ABOUT THIS TASK - From the entries that follow, copy exactly the lines beginning at the line holding "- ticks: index" and continuing through the line holding "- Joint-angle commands".

------

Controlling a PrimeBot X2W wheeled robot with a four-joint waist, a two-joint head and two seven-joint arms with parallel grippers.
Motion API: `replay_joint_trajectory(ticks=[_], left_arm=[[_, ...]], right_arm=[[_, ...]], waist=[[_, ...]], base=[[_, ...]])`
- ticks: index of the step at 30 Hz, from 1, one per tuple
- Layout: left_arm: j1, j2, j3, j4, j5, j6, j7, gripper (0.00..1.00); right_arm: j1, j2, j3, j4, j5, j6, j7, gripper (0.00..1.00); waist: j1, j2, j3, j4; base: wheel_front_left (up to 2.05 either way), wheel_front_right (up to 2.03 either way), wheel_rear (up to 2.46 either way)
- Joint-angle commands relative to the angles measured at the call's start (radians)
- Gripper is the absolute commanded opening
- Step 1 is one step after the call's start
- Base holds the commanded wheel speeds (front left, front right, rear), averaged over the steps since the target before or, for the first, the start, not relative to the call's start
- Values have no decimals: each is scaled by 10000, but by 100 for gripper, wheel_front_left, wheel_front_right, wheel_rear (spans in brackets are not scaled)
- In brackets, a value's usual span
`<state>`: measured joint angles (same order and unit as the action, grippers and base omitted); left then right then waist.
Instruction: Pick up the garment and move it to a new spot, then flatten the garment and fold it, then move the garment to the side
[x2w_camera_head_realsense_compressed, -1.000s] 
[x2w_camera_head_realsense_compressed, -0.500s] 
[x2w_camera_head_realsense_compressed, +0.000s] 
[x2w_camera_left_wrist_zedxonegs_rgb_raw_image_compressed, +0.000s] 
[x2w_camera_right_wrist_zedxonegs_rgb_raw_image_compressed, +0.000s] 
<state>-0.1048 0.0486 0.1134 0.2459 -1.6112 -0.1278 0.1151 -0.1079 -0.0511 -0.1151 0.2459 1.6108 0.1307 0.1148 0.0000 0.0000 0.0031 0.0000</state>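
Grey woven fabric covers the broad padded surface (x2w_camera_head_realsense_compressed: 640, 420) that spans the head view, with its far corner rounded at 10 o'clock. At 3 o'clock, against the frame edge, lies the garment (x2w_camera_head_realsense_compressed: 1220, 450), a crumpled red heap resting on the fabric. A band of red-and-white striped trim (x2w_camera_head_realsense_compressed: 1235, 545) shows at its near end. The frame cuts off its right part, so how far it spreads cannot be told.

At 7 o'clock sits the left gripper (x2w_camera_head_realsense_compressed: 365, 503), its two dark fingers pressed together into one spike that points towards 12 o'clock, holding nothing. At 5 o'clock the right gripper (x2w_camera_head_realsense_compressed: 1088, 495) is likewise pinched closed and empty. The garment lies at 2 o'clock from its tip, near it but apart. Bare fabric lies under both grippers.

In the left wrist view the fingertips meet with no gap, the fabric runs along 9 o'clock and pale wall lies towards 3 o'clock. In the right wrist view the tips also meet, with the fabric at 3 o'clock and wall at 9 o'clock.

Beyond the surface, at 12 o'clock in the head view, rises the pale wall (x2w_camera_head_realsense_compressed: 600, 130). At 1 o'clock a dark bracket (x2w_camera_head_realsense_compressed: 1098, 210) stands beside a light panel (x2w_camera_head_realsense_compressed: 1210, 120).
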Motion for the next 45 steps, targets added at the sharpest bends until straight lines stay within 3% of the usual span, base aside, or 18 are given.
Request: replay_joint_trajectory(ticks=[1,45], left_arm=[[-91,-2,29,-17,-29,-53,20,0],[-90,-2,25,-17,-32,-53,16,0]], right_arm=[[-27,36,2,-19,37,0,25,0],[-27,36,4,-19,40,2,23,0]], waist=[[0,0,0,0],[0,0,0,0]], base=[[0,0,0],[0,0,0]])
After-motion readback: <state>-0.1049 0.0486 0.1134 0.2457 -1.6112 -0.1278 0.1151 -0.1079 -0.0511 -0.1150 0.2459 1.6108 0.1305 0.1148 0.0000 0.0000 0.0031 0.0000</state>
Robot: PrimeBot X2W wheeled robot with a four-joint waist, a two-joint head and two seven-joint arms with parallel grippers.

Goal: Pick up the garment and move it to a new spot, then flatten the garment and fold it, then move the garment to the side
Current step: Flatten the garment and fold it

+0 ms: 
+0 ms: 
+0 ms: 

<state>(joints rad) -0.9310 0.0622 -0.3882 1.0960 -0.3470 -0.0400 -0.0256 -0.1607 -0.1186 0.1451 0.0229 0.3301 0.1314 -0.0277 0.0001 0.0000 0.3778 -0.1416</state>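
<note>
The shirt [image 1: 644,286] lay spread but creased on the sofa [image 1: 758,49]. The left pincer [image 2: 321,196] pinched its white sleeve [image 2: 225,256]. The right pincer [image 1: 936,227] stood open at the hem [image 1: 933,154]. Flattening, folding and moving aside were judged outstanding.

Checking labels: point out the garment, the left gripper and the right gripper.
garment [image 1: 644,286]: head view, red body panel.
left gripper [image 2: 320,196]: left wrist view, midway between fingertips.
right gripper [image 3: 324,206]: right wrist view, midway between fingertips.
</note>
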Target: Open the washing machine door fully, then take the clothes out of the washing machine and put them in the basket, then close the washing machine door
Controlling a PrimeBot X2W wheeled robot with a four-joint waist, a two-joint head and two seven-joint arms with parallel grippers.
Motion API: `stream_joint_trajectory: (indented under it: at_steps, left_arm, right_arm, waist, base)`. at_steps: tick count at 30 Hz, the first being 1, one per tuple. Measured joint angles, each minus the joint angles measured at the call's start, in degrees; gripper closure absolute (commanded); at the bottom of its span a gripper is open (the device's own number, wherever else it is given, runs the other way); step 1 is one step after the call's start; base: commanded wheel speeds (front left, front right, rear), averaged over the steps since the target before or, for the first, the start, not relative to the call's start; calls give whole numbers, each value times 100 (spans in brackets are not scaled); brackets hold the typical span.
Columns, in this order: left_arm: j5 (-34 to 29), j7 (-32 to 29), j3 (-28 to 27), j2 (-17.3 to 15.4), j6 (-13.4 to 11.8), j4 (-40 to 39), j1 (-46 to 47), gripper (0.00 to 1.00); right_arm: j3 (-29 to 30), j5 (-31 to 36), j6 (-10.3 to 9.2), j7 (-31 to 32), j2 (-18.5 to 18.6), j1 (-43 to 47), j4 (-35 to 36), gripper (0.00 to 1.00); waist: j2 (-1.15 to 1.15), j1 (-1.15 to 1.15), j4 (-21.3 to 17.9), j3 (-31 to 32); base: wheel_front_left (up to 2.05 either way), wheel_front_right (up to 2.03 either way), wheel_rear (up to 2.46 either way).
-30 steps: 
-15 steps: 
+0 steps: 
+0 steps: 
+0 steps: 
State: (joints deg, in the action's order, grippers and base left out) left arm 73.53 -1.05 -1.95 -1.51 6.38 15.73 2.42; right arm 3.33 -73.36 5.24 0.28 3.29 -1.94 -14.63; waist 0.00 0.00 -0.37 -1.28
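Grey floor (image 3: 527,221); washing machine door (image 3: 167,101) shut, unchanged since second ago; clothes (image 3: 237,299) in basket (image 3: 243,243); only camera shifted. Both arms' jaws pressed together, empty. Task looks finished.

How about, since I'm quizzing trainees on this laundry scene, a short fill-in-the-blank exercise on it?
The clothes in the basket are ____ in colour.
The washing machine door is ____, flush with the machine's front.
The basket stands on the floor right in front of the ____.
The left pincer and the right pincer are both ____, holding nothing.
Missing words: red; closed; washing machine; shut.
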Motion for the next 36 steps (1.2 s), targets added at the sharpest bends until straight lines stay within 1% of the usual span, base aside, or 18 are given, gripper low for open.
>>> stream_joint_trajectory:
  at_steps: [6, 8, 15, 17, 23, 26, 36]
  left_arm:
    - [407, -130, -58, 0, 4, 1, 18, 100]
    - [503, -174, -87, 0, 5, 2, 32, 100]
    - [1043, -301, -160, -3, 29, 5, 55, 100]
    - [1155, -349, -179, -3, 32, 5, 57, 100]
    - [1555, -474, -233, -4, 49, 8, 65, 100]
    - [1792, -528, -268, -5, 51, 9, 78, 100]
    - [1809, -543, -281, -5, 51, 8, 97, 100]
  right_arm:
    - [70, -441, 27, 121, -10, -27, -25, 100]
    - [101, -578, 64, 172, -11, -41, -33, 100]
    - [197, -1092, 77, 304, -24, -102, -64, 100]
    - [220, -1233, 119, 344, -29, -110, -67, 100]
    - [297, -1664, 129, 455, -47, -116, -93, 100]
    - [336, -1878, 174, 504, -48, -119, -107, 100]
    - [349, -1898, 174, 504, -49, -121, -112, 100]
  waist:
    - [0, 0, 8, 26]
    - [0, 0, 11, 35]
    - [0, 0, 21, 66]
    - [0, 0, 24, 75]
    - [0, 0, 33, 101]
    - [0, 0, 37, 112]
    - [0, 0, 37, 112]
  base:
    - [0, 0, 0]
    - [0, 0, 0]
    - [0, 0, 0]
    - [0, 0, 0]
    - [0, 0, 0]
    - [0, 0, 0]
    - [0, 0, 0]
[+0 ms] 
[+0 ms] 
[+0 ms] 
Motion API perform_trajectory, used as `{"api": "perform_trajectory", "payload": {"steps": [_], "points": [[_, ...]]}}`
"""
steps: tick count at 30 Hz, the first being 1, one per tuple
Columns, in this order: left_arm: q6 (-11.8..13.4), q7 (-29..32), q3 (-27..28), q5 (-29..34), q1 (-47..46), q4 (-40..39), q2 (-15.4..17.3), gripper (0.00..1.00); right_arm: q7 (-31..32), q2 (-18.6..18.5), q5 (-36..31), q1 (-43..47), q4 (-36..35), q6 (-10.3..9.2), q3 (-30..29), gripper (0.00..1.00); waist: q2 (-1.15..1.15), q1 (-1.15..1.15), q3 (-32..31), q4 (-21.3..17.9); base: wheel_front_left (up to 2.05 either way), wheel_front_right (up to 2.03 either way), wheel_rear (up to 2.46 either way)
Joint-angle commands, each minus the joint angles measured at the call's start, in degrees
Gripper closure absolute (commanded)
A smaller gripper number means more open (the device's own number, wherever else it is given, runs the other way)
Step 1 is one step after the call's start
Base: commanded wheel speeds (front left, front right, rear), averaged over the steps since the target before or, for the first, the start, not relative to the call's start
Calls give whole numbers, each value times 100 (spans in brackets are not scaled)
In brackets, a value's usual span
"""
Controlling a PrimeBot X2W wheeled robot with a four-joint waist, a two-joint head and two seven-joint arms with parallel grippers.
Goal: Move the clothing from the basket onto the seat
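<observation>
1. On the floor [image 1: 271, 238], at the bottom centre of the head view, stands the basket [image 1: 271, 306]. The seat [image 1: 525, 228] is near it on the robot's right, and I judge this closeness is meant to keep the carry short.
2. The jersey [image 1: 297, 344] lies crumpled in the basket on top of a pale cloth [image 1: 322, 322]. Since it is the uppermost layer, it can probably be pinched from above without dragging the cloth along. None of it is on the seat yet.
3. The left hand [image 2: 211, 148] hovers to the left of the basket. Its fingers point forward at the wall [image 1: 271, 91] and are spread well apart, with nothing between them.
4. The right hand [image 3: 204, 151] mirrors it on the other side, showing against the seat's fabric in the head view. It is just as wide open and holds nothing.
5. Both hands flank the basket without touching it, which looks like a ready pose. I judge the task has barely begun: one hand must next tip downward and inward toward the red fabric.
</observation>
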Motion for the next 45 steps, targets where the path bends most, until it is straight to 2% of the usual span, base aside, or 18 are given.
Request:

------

RESPONSE BELOW -
- ticks: index of the step at 30 Hz, from 1, one per tuple
- Layout: left_arm: j1, j2, j3, j4, j5, j6, j7, gripper (0.00..1.00); right_arm: j1, j2, j3, j4, j5, j6, j7, gripper (0.00..1.00); waist: j1, j2, j3, j4; base: wheel_front_left (up to 2.05 either way), wheel_front_right (up to 2.03 either way), wheel_rear (up to 2.46 either way)
- Joint-angle commands relative to the angles measured at the call's start (radians)

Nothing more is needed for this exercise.